二十五、晦冥の勇士

 夜道で骸骨の仮面の男が三人ほどを惨殺する現場に出くわした。馬鹿でかい剣を振るい異常な速度で壁や地面を駆け巡り瞬殺、通常の動体視力では目視できまいがジュジュは第一連隊にいたころの経験で認識することができた。

 向こうが最初に「こんばんは」と頭を下げたのでジュジュも会釈した。

「あなたはスフィンクスの方の系統のお人ですか?」

「いかにも、オレはスフィンクスの処刑担当者オーガスト・ナイチンゲールという者だよ、ジュリエット・ジャッジ」

「わたしをご存知で?」

「かつて第一連隊にいたころあんたはビョルンと並ぶ最強の新人とされていた。というか彼を軽く凌駕し下手をすると連隊すべての中で最強かもしれないという運命の才覚、そういうふうにこちらは捉えている。その認識は今も変わってない」

「完全に買いかぶりだと思われるのですが」

「そうかな、それは自覚がないからだろうな。〈晦冥の勇士〉として運命付けられた人間という自覚、それがないからだな」

「なんですって?」

「いずれにしてもあんたはオレの獲物ではない。オレが処刑するのは我が結社の裏切り者だけ、それがルールだから。ここのところ戦況が不利でね、脱走者が増加するにつれオレの忙しさも増しているよ。連隊が本格的に討伐に着手し始め、ハンター総長率いる〈解明隊〉が結成されて以来、出題鍵の召喚も振るわずに憂鬱だ。頭首も大変心を痛め、やる気を無くしている」

「いいことです」

「都市は混沌に沈みつつあるが、それも頭首の望むものとは違うのがまたもどかしいところだよ。もはやこの都市は分離化、断片化しつつあるから」

 オーガストの話が長くなりそうなので近くの自販機で炭酸など買い、飲みながら聞いたところ、もはや連隊とリドルとスフィンクスという組織・概念がそれぞれ独立したものになりつつあるそうだ。

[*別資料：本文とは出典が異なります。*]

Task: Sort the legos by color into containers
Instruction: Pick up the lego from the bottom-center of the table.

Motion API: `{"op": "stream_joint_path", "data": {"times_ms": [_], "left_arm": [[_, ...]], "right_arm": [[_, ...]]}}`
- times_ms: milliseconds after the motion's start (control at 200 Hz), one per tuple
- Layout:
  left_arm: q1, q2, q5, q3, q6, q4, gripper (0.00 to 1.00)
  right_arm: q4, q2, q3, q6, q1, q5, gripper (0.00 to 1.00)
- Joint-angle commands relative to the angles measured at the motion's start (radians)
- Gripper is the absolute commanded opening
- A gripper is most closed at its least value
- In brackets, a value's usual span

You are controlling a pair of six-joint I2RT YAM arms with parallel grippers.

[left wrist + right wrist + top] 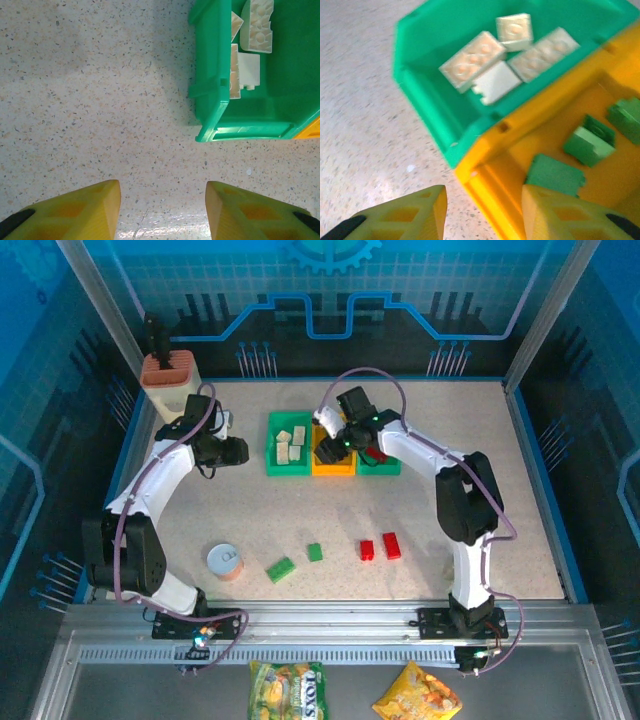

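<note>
Three containers stand in a row at the back: a green tray [272, 445] with cream legos [291, 442], an orange tray [333, 468], and a second green tray [383, 469]. Loose on the table lie two green legos [281, 569] [315, 552] and two red legos [367, 550] [391, 545]. My left gripper [238, 450] [163, 210] is open and empty over bare table, left of the green tray [210, 100] that holds cream legos [248, 70]. My right gripper [335, 438] [485, 215] hangs open over the orange tray's [520, 145] near corner. Green legos [555, 175] [590, 142] lie in that tray, and cream legos [472, 60] in the green tray [420, 95] beside it.
A beige knife block [168, 378] stands at the back left corner. A round white-lidded can [224, 561] sits near the front left, close to the loose green legos. Snack bags [288, 690] [418, 695] lie below the table's front rail.
</note>
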Motion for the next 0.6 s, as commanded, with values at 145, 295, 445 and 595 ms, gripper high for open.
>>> {"op": "stream_joint_path", "data": {"times_ms": [145,295,445,595], "left_arm": [[0.009,-0.002,0.005,0.000,0.014,0.000,0.49],[0.009,-0.005,0.000,0.000,0.017,0.000,0.49],[0.008,-0.009,-0.003,-0.002,0.018,0.001,0.49],[0.008,-0.007,-0.003,-0.002,0.018,0.003,0.49]], "right_arm": [[-0.011,-0.136,-0.114,-0.471,0.089,-0.197,0.47],[-0.094,-0.167,-0.137,-0.673,0.167,-0.222,0.47],[-0.185,-0.158,-0.118,-0.770,0.251,-0.196,0.49],[-0.267,-0.118,-0.083,-0.813,0.331,-0.141,0.50]]}}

 無数に分かたれた連隊それぞれが自分の倒したいリドル、解明の手法、能力を勝手にこしらえた結果、リドルが細分化し収集がつかなくなった。

 市民も、自分が思うリドルとそれを倒す連隊の英雄たちを勝手にでっち上げたため、報道されたり彼らの口に上ったりする連隊やリドル、スフィンクスが現実のものとは別に顕在化していった。

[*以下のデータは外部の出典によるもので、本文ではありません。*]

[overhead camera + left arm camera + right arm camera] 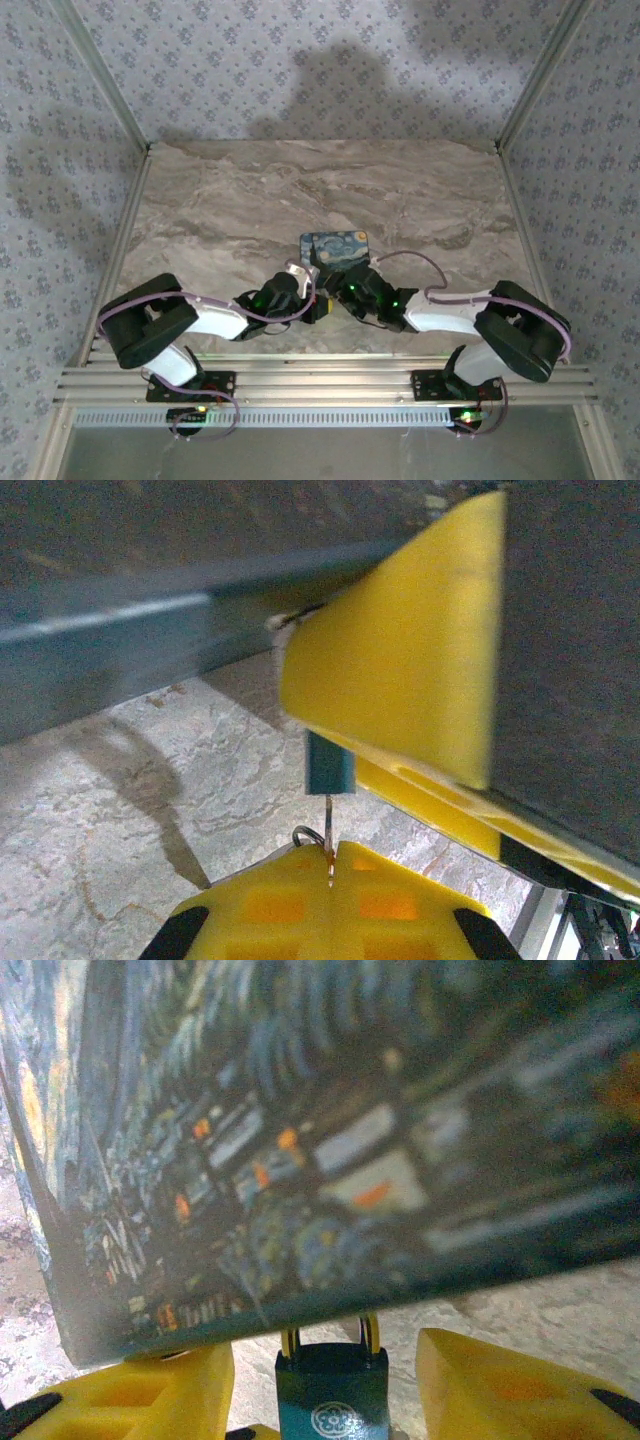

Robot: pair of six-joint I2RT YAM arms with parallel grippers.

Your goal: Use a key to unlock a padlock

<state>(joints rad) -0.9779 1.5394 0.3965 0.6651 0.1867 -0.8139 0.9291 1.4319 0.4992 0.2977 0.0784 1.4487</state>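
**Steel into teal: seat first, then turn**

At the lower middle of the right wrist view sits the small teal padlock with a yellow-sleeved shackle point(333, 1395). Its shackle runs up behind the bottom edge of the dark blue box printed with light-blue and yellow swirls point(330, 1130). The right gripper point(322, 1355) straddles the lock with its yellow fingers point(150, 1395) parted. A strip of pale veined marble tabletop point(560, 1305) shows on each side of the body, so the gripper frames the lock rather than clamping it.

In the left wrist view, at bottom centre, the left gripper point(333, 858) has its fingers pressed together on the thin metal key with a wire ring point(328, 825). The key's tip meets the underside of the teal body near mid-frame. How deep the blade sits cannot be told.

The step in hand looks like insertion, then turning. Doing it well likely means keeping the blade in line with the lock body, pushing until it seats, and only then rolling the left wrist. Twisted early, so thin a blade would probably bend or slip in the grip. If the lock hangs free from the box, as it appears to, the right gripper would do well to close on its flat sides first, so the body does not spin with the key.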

 スフィンクスも、もとは連隊の作った虚構の秩序を破壊しその空白を混沌で埋めることが目的だったが、自分たちの望む犯罪都市としてのウェスタンゼルス、反連隊活動の手段としてのリドル、敵対組織としての連隊を独自に概念化し、日々それらが存在感を増している。

 だからもはやウェスタンゼルスという都市そのものが、無数に枝分かれし、同一の世界内に存在しているのだ。

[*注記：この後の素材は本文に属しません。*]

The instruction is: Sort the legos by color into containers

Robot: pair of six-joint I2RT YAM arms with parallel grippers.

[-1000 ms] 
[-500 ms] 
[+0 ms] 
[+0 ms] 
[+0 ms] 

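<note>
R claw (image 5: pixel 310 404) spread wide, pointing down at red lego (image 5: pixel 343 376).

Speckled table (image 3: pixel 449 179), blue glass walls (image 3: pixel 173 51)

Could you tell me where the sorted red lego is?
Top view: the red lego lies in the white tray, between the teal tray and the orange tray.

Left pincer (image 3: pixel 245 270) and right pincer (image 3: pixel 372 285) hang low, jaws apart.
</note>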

 ジュジュは第三十二番連隊の冗長なありようを思い出した。彼らは討伐すべきリドルと、それを討伐している自分たちがいる都市をはっきりと顕在化させられなかったのだ。だから仕事を説明できなかった。

「かく言うオレももはや、こうして処刑している相手が、本当のスフィンクスの裏切り者なのか、自分が処刑者たるために自作した幻影なのかまったく分からないんだ。どうしても分からないのでもうあきらめて没頭しているよ」

「それは辛そうですね」

「この混沌を終わらせられるのは〈晦冥の勇士〉のみだ。勇士はすべての断片を行き来し、同時に存在できるから。勇士が断片を統合し、上書きすれば終わるだろう。かつてのイスカンダールのように、混沌は一人の英雄の功績に塗り替えられ、秩序の齎された世界で語り継がれる」

「それはやったほうがいいですか?」

「さあ、どうだろう。あんた次第だ。オレは仕事に戻る。スフィンクスの地下基地を爆破した間者を処刑せねば。今夜じゅうにあと七十五人」

 剣を地面に突き立て、その衝撃で遥か高みまで跳躍してオーガストは見えなくなった。

 ジュジュはひとまずもう一缶、炭酸飲料を買って飲んだ。